MetLife Inc. plans to trade its 52% stake in Reinsurance Group of America Inc. for MetLife stock, the companies say.
RGA, St. Louis, will start the transaction by “recapitalizing” its common stock into 2 classes, the companies say.
Holders of the Class A common stock could elect up to 20% of RGA’s directors, and holders of the Class B common stock could elect up to 80% of the directors.
MetLife, New York, would exchange its existing RGA stock for RGA Class B common stock, then trade the RGA Class B common stock for some of MetLife stockholders’ shares of MetLife common stock.
The deal should make RGA’s common stock more liquid, and it will “provide RGA management with greater flexibility in dealing with the opportunities and challenges specific to its businesses,” the companies say.

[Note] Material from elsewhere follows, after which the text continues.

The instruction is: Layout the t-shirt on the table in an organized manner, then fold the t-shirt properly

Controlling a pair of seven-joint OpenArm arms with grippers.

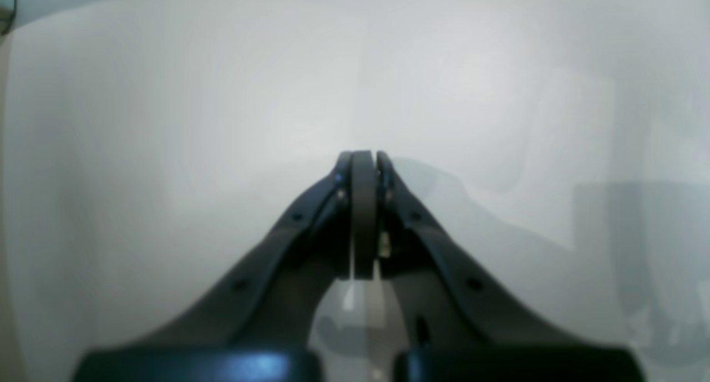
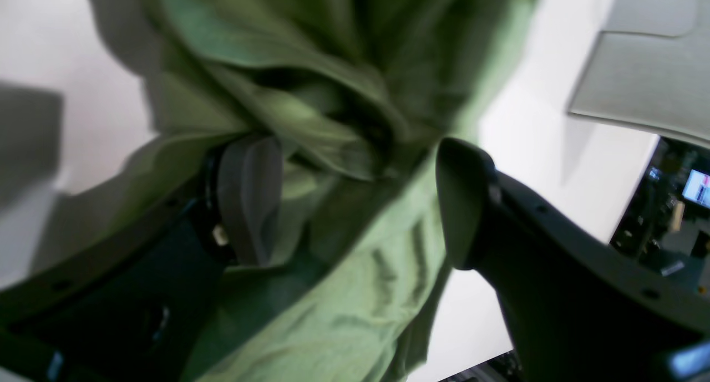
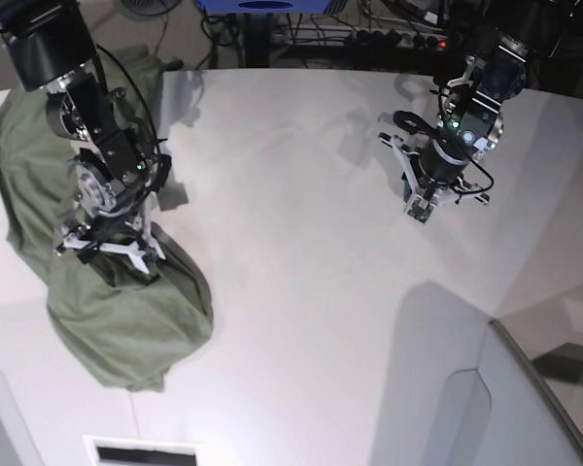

RGA has a market capitalization, or total stock value, of about $3.2 billion, and that would appear to give the proposed stock swap a value of about $1.6 billion.
The companies hope to complete the deal by Sept. 30.
To complete the deal, the companies need the approval of the holders of a majority of RGA’s common stock owned by entities other than MetLife.
The companies also need regulatory approvals, and they need to see whether MetLife stockholders will trade enough shares for RGA shares to make the deal work, the companies say.
In related news, RGA is seeking of “corporate governance-related changes to its articles of incorporation and ratification of a Section 382 shareholder rights plan,” the companies say.
The proposed changes include a limit on the voting power of directors of a holder of greater than 15% of the outstanding shares of RGA Class B common stock, unless the holder holds an equivalent percentage of outstanding shares of RGA Class A common stock:
Another provision would protect RGA tax assets by restricting other parties from become “5% shareholders.”
RGA’s board formed a special committee consisting of independent directors to evaluate the recapitalization proposal and related transactions.
That committee and the full RGA board have approved the split from MetLife and the shareholder rights proposals, the companies say.
Once the split-off deal is completed, the RGA board probably would convert the dual-class stock structure back into a single-class stock structure, the companies say.